La luna

‘¿Cómo se llama eso que está en el cielo de noche ? De día es el sol, ¿de noche… ?’ La mujer me mira y sólo cuando le respondo, retoma el hilo de su discurso. ‘Eso que lleva ahí –señala mi colgante- parece una luna’. Estamos sentadas una frente a la otra en los asientos naranjas del Metro. Venía al parecer hablando con el señor que estaba sentado al lado mío y a quien oí anunciarle amablemente que bajaba, y despedirse. Eso fue hace un par de estaciones. Ahora comprendo que el hombre no la conocía más que yo, que la mujer habla con toda persona que se le pone delante. Su actitud, sin embargo, lejos de molestarme, me apacigua. Es quizás el tono melodioso de la voz, el ritmo lento buscando las palabras para contar una historia que parece preocuparla, o acompañarla, pero de la que no logro desentrañar más que frases sueltas, una casa, alguna persona en esa casa. Tendrá unos ¿sesenta ? años. Lleva el pelo corto y sin gracia. Mira a los ojos cuando habla con expresión a la vez inocente y cansada. Probablemente sea esa inocencia, la confianza con la que se entrega al extraño para ofrecerle su historia, dicha en poco más que un murmullo pero con sumo cuidado, la que me hace adoptarla de una vez como miembro de mi familia. De hecho, tiene cierto parecido a mi abuela en sus últimos años, cuando se perdía en mitad de una frase buscando un nombre y después de un esfuerzo dejaba surgir una palabra que caía mágica fuera de contexto flotando como una mariposa en una biblioteca y entonces le daba risa, nos daba risa, y nos reíamos.

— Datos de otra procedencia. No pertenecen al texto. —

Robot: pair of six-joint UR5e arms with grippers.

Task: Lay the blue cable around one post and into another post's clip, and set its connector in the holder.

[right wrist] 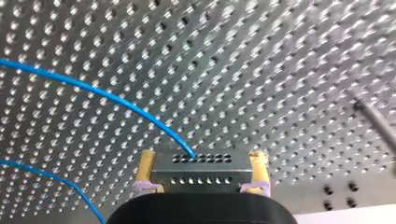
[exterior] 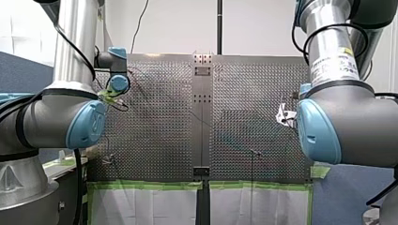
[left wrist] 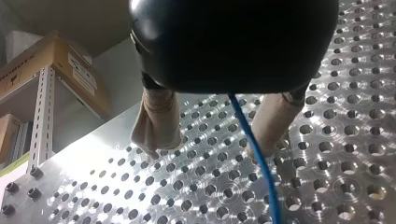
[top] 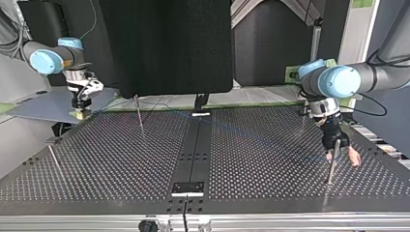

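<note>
In the right wrist view my right gripper point(right wrist: 202, 161) is shut on a grey metal connector point(right wrist: 201, 173) between its yellow pads. The blue cable point(right wrist: 116, 100) leaves the connector and arcs away over the perforated table. In the left wrist view my left gripper point(left wrist: 209, 150) is open, with beige pads; the blue cable point(left wrist: 254, 149) runs loose between them, close to one finger. In the top view my left gripper point(top: 341, 151) hangs beside a thin post point(top: 331, 166) at the right, and my right gripper point(top: 80, 112) is at the far left edge.
Two more thin posts point(top: 139, 113) point(top: 54, 159) stand on the top view's left half. A dark strip with a small plate point(top: 188, 188) runs down the table's middle. A post point(right wrist: 376, 123) lies ahead of my right gripper to one side.
</note>
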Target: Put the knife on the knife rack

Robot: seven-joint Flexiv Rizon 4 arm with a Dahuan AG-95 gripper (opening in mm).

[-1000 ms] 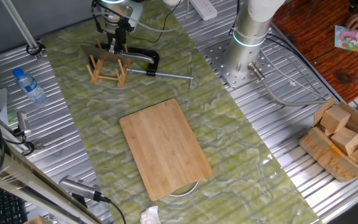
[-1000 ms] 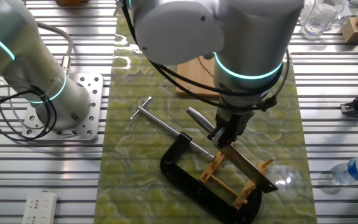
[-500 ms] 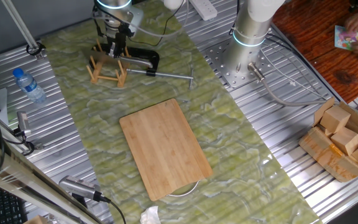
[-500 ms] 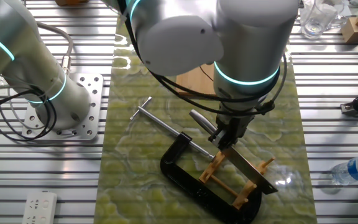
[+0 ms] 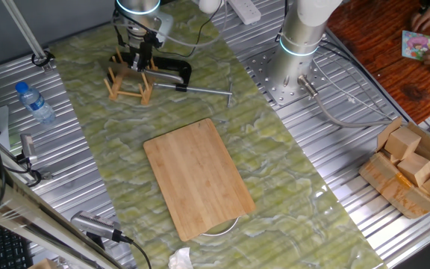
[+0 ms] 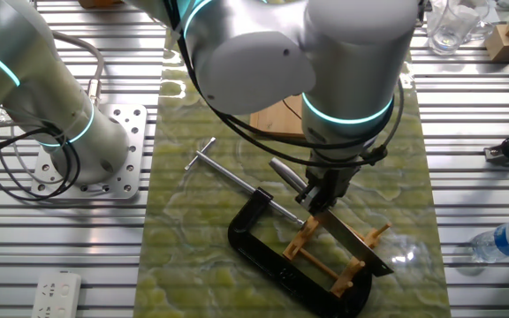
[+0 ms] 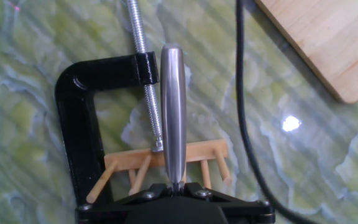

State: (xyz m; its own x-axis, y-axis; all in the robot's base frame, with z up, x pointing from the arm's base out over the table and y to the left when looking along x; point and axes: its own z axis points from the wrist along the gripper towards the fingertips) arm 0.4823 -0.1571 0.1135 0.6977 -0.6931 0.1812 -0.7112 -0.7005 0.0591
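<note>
The two-finger gripper [image 6: 322, 196] is closed on the knife [image 6: 353, 236] — a cleaver with a broad dark grey blade and a slim silver handle [image 7: 173, 106] — and holds it by the top edge, likely so the blade can slide between the pegs. The blade already sits in the small light-wood knife rack [image 6: 334, 254], beside the black C-clamp [image 7: 82, 118]. The arm hangs almost vertically over the rack — the wrist points straight down.

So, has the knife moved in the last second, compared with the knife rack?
Yes, slightly. In the other fixed view the knife has sunk lower between the pegs of the knife rack, held by the gripper.
</note>
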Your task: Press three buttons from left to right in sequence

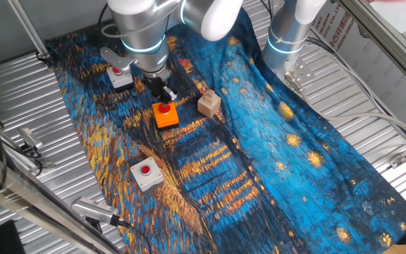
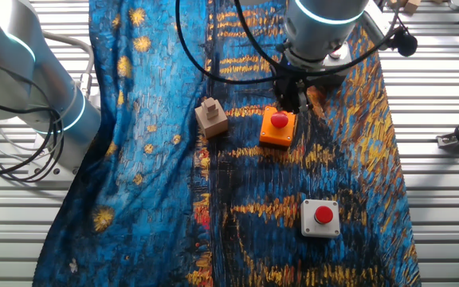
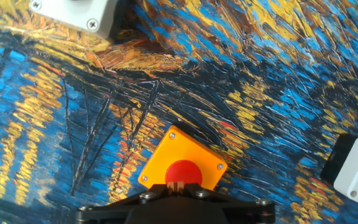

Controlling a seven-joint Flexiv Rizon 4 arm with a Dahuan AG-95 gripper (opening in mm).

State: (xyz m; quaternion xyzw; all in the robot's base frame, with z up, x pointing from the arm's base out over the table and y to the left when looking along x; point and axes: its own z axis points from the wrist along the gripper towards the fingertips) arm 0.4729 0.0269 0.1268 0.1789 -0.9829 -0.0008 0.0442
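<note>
Three buttons sit on the blue painted cloth. The orange button (image 1: 165, 116) (image 2: 278, 128) (image 3: 182, 163) is the middle one. One grey button (image 1: 120, 76) stands behind it, partly hidden by the arm, and another grey button (image 1: 146, 174) (image 2: 320, 217) stands nearer the cloth's front. My gripper (image 1: 165, 101) (image 2: 290, 107) (image 3: 178, 185) points down right over the orange button's red cap. Its fingertips are pressed together, with nothing between them. I cannot tell whether they touch the cap.
A tan wooden block (image 1: 208, 103) (image 2: 211, 118) stands on the cloth beside the orange button. Corners of the two grey boxes (image 3: 73, 14) (image 3: 357, 172) show in the hand view. A second robot arm base (image 1: 287, 35) stands at the cloth's edge. Ribbed metal table (image 1: 27, 92) surrounds the cloth.
</note>
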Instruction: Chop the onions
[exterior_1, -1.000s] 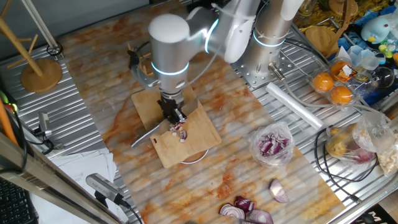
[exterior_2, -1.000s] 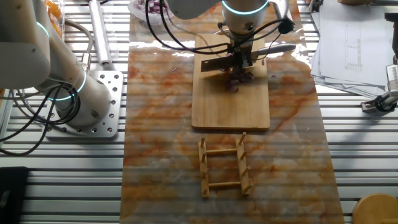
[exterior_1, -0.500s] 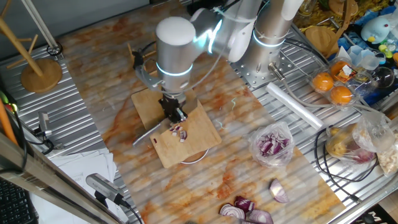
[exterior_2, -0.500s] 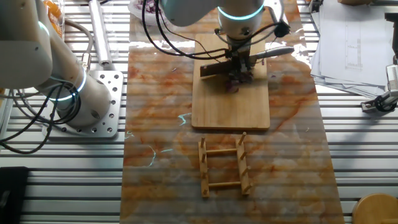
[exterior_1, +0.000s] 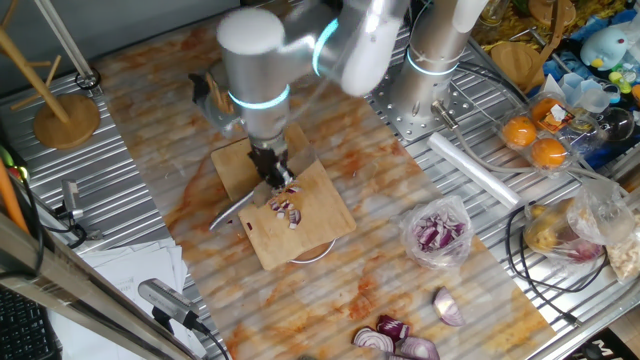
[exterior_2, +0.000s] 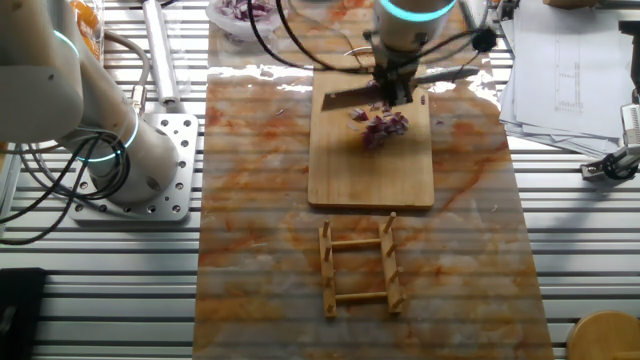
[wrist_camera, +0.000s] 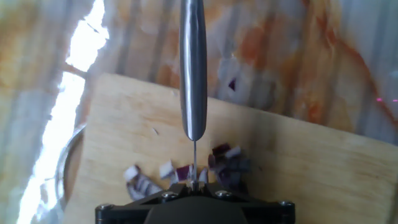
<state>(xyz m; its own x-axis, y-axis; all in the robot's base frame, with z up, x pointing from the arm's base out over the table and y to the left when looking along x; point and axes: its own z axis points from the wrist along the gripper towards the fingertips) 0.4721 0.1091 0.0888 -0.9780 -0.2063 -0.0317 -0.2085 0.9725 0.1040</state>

La misma inocencia, la misma paz de quien está más allá de todo, en un mundo que se parece a la infancia.
‘¿Adónde va ?,’ oigo que me pregunta. ‘Kraainem.’ ‘Es la próxima,’ me anuncia. Le agradezco. Siento que me está cuidando. Está cansada de viajar pero confía ciegamente en su destino. Allá en la casa de su historia, ¿en la luna ?, la espera una hija o un amigo con un plato de sopa y muchas ganas de escucharla. Ese lugar adonde llega, ese espacio poblado de presencias amigas, hecho de imágenes luminosas y de palabras murmuradas sobre el rumor del metro, de cuya existencia al final del camino tiene la certeza, la sostiene, le da la fuerza suficiente para elevarse un momento sobre nosotros, ignorantes pasajeros del metro perdidos en los vericuetos de la rutina olvidados de lo esencial, y desde ahí, hablarnos en tono de madre, contarnos una historia, somme toute, cuidarnos.